EXERCISE GOAL –
Answer with a number only: how many lines of the entries below contain the word "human"?

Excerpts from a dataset

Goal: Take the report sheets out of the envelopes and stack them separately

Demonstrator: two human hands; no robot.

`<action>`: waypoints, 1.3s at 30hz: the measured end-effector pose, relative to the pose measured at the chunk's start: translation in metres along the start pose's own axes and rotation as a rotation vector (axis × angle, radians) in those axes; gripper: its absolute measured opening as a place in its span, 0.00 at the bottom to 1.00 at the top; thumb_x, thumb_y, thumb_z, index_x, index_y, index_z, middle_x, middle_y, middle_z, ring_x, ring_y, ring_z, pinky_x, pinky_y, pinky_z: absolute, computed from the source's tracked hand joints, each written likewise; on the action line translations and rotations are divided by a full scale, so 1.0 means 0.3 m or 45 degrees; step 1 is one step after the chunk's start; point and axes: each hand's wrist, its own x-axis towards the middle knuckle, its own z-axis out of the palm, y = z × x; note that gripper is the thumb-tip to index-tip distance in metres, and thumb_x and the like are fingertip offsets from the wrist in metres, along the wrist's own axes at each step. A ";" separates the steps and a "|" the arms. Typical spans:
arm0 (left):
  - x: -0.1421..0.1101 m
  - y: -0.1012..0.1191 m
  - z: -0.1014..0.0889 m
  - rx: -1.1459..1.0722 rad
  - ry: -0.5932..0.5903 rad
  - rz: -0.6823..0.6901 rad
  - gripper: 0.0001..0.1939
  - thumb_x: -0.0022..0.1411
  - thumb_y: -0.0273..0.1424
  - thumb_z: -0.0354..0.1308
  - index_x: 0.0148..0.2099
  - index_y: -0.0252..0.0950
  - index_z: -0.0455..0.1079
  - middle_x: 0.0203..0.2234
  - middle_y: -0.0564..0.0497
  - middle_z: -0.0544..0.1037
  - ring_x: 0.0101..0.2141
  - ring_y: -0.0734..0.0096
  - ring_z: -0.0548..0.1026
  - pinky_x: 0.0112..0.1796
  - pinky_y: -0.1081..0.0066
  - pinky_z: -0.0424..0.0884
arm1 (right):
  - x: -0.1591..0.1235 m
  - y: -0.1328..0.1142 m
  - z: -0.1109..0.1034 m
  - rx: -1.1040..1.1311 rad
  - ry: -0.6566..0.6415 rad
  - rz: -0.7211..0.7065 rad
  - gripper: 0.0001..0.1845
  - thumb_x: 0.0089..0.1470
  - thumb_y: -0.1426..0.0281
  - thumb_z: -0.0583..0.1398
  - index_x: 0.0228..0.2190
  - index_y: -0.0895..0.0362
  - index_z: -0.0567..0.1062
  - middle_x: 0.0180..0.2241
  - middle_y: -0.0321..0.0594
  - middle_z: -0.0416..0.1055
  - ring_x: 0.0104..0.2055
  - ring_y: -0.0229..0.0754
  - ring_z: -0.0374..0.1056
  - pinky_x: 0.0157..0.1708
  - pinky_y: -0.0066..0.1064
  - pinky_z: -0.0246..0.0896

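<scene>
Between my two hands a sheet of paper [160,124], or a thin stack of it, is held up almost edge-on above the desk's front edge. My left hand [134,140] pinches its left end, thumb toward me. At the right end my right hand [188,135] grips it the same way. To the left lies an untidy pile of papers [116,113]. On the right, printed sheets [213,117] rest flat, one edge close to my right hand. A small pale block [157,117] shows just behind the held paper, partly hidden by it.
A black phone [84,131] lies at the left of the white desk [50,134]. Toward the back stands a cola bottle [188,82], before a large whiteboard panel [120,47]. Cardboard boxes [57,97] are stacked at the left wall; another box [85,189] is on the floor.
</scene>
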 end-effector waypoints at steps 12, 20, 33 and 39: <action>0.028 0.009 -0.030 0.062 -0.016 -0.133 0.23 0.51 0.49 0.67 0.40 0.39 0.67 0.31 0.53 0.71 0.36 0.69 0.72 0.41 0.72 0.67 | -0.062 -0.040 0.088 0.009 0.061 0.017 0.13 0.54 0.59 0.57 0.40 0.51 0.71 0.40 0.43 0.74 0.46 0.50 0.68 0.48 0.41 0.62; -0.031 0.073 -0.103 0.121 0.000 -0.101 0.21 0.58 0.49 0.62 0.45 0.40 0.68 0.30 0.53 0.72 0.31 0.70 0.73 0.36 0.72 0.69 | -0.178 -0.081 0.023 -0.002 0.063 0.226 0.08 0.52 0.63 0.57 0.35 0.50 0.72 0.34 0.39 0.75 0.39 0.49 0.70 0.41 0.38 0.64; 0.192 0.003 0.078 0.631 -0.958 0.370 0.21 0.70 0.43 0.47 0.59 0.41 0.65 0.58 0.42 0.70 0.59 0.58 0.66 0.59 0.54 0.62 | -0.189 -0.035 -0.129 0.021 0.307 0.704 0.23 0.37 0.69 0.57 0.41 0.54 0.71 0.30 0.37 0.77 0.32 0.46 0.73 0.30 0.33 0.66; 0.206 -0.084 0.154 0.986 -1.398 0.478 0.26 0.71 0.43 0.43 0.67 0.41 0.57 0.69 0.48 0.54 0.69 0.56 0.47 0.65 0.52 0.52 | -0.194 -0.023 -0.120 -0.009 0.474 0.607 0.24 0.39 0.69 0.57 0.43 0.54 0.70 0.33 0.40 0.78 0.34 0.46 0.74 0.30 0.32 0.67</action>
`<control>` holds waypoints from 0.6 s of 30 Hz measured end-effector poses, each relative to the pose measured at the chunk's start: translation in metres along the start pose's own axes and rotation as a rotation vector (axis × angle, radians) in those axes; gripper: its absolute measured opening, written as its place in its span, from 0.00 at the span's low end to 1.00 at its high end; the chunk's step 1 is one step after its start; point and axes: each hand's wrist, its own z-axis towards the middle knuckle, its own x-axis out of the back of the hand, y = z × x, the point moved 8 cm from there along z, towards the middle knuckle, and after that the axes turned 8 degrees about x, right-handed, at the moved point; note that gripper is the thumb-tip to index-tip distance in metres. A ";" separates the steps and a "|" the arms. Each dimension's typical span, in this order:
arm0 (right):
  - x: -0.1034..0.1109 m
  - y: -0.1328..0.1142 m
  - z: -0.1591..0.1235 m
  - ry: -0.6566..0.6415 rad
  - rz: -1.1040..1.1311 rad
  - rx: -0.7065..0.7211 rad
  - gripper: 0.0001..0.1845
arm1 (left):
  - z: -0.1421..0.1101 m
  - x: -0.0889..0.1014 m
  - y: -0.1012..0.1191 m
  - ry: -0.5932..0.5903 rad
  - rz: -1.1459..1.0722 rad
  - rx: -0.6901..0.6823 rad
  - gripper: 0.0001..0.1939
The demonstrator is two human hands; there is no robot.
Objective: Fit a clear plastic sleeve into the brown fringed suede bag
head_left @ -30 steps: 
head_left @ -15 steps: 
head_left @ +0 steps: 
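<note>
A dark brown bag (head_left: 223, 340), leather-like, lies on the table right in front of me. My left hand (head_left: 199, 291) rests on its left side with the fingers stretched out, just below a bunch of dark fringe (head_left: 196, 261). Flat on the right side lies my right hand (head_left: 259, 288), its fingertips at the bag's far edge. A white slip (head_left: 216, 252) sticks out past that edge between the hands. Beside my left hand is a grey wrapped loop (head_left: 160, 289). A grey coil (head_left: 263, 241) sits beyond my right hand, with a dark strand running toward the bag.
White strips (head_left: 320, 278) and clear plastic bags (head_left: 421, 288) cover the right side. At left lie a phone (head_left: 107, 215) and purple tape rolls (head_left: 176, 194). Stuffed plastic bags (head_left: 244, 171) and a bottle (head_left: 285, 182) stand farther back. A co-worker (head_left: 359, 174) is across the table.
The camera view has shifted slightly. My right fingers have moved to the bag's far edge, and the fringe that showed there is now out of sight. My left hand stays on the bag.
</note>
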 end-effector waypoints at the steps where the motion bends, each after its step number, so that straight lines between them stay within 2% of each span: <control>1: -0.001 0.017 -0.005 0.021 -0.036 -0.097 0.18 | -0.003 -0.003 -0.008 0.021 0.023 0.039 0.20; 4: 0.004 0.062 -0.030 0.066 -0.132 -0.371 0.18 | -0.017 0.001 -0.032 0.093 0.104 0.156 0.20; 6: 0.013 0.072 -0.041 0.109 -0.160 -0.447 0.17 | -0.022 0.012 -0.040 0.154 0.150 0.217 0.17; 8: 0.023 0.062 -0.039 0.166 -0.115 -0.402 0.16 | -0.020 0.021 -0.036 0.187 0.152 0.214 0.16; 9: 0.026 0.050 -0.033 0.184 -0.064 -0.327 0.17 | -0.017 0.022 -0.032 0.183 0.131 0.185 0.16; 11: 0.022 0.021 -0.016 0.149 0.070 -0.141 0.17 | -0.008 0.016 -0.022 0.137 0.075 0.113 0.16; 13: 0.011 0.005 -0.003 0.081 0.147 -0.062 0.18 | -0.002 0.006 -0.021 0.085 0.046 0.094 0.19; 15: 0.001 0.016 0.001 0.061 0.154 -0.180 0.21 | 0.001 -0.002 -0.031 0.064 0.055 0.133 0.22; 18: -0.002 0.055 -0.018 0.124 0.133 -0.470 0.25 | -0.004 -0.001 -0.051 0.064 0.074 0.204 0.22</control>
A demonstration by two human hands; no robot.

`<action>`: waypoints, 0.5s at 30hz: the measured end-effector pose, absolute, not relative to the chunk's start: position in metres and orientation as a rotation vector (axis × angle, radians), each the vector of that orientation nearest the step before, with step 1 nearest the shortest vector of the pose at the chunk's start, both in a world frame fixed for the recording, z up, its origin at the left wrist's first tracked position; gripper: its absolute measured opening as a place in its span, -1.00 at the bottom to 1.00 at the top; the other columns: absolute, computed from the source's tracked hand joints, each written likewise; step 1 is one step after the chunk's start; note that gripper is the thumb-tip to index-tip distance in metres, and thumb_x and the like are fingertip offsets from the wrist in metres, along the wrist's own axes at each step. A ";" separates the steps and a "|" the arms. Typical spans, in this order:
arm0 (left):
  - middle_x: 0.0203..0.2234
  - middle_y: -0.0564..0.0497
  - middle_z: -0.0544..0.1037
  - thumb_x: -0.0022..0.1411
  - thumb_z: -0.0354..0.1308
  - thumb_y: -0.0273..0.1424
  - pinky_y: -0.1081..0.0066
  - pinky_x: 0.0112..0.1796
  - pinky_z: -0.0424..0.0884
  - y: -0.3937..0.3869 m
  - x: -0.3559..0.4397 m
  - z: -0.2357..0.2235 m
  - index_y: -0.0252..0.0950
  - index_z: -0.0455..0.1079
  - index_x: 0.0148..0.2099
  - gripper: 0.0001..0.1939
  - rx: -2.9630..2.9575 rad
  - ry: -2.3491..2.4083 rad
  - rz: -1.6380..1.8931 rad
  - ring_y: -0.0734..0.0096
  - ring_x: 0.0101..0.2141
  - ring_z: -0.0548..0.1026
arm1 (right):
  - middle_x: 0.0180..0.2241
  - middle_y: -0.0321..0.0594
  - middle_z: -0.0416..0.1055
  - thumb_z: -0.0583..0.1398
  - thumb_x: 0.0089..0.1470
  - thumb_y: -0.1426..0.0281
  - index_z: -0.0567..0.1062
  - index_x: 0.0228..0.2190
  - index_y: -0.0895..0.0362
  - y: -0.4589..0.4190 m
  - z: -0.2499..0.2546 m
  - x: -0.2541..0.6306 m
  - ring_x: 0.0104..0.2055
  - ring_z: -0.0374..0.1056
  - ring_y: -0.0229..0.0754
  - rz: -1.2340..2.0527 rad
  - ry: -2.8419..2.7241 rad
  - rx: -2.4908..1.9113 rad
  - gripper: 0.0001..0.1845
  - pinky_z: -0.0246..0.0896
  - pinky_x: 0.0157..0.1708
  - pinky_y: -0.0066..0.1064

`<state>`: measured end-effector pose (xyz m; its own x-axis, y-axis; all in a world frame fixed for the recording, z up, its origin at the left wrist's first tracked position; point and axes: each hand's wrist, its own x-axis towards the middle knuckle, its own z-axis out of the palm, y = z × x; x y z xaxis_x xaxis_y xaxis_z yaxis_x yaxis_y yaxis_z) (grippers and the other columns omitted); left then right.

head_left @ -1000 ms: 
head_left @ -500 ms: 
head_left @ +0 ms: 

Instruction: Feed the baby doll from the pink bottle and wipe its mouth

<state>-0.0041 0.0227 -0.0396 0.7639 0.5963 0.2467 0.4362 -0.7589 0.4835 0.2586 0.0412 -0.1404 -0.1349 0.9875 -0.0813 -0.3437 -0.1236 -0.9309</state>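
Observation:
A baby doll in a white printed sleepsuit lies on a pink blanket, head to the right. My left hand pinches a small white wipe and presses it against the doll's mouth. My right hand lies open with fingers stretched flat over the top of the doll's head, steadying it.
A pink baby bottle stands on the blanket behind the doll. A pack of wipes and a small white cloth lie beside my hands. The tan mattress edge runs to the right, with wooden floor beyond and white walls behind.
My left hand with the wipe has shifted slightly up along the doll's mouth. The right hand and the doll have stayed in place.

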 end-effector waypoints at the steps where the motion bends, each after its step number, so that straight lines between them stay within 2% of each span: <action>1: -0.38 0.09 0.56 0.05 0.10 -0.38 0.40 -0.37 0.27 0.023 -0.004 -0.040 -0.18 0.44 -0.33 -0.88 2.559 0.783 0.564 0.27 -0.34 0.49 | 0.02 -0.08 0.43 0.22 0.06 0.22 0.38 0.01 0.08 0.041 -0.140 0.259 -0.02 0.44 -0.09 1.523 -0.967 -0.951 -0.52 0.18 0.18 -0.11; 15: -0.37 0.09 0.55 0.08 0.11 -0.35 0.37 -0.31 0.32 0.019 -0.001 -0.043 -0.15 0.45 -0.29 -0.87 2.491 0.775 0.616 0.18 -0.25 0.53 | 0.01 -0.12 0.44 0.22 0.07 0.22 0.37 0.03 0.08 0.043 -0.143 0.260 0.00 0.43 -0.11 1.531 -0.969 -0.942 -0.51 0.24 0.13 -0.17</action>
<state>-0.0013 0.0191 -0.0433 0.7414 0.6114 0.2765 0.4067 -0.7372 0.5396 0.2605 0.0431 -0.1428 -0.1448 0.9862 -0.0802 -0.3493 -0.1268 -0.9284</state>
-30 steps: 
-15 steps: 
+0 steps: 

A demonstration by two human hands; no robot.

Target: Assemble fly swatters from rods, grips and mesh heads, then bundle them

RESPONSE TO THE TASK –
4